Re: [PATCH v5 7/8] mm: Only IPI CPUs to drain local pages if they exist

Mel Gorman <mel@xxxxxxxxx> · Thu, 5 Jan 2012 16:17:39 +0000

On Thu, Jan 05, 2012 at 02:40:11PM +0000, Russell King - ARM Linux wrote:
> On Thu, Jan 05, 2012 at 02:20:17PM +0000, Mel Gorman wrote:
> > On Tue, Jan 03, 2012 at 12:45:45PM -0500, KOSAKI Motohiro wrote:
> > > >   void drain_all_pages(void)
> > > >   {
> > > > -	on_each_cpu(drain_local_pages, NULL, 1);
> > > > +	int cpu;
> > > > +	struct per_cpu_pageset *pcp;
> > > > +	struct zone *zone;
> > > > +
> > > 
> > > get_online_cpu() ?
> > > 
> > 
> > Just a separate note;
> > 
> > I'm looking at some mysterious CPU hotplug problems that only happen
> > under heavy load. My strongest suspicion at the moment that the problem
> > is related to on_each_cpu() being used without get_online_cpu() but you
> > cannot simply call get_online_cpu() in this path without causing
> > deadlock.
> 
> Mel,
> 
> That's a known hotplug problems.  PeterZ has a patch which (probably)
> solves it, but there seems to be very little traction of any kind to
> merge it. 

Link please? I'm including a patch below under development that is
intended to only cope with the page allocator case under heavy memory
pressure. Currently it does not pass testing because eventually RCU
gets stalled with the following trace

[ 1817.176001]  [<ffffffff810214d7>] arch_trigger_all_cpu_backtrace+0x87/0xa0
[ 1817.176001]  [<ffffffff810c4779>] __rcu_pending+0x149/0x260
[ 1817.176001]  [<ffffffff810c48ef>] rcu_check_callbacks+0x5f/0x110
[ 1817.176001]  [<ffffffff81068d7f>] update_process_times+0x3f/0x80
[ 1817.176001]  [<ffffffff8108c4eb>] tick_sched_timer+0x5b/0xc0
[ 1817.176001]  [<ffffffff8107f28e>] __run_hrtimer+0xbe/0x1a0
[ 1817.176001]  [<ffffffff8107f581>] hrtimer_interrupt+0xc1/0x1e0
[ 1817.176001]  [<ffffffff81020ef3>] smp_apic_timer_interrupt+0x63/0xa0
[ 1817.176001]  [<ffffffff81449073>] apic_timer_interrupt+0x13/0x20
[ 1817.176001]  [<ffffffff8116c135>] vfsmount_lock_local_lock+0x25/0x30
[ 1817.176001]  [<ffffffff8115c855>] path_init+0x2d5/0x370
[ 1817.176001]  [<ffffffff8115eecd>] path_lookupat+0x2d/0x620
[ 1817.176001]  [<ffffffff8115f4ef>] do_path_lookup+0x2f/0xd0
[ 1817.176001]  [<ffffffff811602af>] user_path_at_empty+0x9f/0xd0
[ 1817.176001]  [<ffffffff81154e7b>] vfs_fstatat+0x4b/0x90
[ 1817.176001]  [<ffffffff81154f4f>] sys_newlstat+0x1f/0x50
[ 1817.176001]  [<ffffffff81448692>] system_call_fastpath+0x16/0x1b

It might be a separate bug, don't know for sure.

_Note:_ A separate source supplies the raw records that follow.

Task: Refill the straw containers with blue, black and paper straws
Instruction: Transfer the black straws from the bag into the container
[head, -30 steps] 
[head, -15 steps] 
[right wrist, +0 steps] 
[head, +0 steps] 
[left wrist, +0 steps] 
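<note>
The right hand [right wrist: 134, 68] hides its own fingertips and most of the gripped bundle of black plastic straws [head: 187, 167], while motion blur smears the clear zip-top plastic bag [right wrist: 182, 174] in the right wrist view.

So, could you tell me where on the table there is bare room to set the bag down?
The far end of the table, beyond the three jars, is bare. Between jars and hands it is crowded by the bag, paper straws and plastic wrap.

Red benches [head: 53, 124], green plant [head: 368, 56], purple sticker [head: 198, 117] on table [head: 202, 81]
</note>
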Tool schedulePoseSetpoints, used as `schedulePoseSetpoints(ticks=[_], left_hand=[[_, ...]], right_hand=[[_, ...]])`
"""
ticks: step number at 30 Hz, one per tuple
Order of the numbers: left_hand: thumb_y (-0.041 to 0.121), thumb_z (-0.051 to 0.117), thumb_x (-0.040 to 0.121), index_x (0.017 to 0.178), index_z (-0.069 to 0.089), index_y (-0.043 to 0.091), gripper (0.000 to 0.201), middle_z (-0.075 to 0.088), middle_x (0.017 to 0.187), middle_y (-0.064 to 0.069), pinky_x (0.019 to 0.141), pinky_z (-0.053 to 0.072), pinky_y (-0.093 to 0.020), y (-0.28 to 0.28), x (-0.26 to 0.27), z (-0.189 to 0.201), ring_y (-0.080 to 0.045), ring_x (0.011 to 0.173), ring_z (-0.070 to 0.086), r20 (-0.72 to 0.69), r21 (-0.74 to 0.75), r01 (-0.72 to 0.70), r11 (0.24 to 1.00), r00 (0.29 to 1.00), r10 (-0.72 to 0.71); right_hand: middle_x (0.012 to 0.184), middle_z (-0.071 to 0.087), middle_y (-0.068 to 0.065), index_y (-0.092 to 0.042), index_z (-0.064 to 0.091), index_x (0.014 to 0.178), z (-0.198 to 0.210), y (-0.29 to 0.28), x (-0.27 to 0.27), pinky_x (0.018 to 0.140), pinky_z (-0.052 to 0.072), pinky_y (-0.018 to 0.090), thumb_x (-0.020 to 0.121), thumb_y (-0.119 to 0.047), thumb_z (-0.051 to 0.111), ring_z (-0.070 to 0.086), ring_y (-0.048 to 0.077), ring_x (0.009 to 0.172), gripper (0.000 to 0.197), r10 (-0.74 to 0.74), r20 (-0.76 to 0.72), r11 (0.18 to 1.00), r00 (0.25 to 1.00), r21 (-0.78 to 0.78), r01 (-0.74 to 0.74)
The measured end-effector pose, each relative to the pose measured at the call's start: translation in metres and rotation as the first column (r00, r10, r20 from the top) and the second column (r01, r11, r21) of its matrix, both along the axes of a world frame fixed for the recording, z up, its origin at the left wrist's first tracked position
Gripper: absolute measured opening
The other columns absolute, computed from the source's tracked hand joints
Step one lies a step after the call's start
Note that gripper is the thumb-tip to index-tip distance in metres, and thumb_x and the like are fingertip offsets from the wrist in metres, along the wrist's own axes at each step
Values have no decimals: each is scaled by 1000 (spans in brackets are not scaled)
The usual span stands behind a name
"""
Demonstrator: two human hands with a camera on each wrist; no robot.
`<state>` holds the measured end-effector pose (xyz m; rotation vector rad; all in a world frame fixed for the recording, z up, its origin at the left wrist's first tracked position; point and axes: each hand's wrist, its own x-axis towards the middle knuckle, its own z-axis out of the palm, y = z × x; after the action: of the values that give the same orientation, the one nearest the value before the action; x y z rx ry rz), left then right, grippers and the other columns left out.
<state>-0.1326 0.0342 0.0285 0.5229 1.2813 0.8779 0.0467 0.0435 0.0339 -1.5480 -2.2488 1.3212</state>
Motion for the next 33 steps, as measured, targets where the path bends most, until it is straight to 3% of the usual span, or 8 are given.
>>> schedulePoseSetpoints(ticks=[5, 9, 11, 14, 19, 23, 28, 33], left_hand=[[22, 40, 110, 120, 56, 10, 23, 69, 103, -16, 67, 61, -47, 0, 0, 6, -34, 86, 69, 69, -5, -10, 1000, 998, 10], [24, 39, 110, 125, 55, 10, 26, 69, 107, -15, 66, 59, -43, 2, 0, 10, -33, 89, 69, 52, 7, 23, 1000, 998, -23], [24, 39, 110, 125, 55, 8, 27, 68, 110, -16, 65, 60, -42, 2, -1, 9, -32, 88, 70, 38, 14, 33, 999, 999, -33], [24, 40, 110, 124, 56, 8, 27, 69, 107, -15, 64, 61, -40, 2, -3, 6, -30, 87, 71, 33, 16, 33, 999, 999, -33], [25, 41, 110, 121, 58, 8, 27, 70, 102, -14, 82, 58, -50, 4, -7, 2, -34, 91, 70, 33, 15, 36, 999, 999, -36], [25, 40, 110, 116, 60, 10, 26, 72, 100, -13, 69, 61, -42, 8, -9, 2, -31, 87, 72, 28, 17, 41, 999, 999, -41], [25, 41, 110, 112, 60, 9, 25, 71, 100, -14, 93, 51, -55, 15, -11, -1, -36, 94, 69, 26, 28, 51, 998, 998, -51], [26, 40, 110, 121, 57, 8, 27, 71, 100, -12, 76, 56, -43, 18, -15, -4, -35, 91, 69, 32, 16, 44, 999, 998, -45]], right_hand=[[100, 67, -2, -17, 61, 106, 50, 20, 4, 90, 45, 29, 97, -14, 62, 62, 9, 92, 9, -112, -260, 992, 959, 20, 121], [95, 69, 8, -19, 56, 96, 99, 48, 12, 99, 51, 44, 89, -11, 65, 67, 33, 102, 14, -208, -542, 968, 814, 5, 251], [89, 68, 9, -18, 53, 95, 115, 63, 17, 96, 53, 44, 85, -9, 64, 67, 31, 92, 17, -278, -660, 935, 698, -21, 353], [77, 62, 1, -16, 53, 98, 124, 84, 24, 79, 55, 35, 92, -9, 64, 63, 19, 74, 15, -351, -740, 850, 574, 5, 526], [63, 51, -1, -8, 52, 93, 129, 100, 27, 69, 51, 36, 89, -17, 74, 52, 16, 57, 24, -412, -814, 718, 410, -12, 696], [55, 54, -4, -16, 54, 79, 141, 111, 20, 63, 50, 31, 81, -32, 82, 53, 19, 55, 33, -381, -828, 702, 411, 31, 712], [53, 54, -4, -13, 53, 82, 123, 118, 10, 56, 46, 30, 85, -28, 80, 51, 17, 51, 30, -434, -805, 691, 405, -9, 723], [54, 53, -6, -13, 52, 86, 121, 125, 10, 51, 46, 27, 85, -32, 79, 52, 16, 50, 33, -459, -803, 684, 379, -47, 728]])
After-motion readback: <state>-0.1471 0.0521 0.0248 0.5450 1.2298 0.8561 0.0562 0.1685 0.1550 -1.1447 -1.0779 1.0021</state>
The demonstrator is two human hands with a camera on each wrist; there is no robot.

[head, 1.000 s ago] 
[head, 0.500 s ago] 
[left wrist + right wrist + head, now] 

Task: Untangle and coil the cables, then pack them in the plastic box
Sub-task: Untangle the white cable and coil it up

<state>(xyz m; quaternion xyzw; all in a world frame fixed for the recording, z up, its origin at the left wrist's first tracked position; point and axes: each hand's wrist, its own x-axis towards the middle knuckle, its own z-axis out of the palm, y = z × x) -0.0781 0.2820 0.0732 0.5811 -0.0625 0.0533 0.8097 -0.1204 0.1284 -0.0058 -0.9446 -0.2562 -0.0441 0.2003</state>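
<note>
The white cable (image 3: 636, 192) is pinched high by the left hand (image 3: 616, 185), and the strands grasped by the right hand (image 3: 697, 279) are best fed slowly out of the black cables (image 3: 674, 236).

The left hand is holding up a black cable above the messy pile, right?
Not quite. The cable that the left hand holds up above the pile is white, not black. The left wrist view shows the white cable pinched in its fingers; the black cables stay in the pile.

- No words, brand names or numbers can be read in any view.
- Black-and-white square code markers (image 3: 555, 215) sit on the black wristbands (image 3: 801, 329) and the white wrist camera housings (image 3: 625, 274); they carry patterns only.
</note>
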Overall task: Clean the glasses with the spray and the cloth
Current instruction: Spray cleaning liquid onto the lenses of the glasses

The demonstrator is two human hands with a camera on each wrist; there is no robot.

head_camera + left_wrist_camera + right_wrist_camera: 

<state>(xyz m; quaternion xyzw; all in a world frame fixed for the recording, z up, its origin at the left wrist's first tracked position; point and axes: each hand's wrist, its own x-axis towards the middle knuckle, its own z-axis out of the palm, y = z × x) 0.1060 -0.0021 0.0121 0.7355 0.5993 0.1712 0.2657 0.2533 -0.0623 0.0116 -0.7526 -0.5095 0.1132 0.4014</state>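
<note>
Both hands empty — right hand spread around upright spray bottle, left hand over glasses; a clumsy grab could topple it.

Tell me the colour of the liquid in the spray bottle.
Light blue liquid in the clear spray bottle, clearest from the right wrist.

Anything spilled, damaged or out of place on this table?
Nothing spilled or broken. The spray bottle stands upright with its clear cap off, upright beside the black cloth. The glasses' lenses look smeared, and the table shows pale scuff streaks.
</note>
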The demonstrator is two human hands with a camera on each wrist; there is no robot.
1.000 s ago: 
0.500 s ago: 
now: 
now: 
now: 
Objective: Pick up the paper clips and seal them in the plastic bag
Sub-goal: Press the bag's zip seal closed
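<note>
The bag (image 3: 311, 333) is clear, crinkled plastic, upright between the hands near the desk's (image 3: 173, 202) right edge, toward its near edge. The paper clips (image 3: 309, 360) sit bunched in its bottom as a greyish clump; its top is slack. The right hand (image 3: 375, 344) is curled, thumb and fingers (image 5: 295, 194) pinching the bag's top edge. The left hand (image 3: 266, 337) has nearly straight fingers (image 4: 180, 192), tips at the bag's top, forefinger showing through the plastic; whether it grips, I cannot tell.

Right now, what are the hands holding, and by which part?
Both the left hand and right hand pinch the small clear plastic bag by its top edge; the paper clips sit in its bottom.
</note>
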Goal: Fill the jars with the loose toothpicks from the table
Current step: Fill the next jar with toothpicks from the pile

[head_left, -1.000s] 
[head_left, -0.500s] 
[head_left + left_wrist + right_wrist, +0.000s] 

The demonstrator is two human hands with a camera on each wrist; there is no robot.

> I've been chasing that patch and getting no replies what so
> ever from folk like Peter, Thomas and Ingo.
> 
> The problem affects all IPI-raising functions, which mask with
> cpu_online_mask directly.
> 

Actually, in one sense I'm glad to hear it because from my brief
poking around, I was having trouble understanding why we were always
safe from sending IPIs to CPUs in the process of being offlined.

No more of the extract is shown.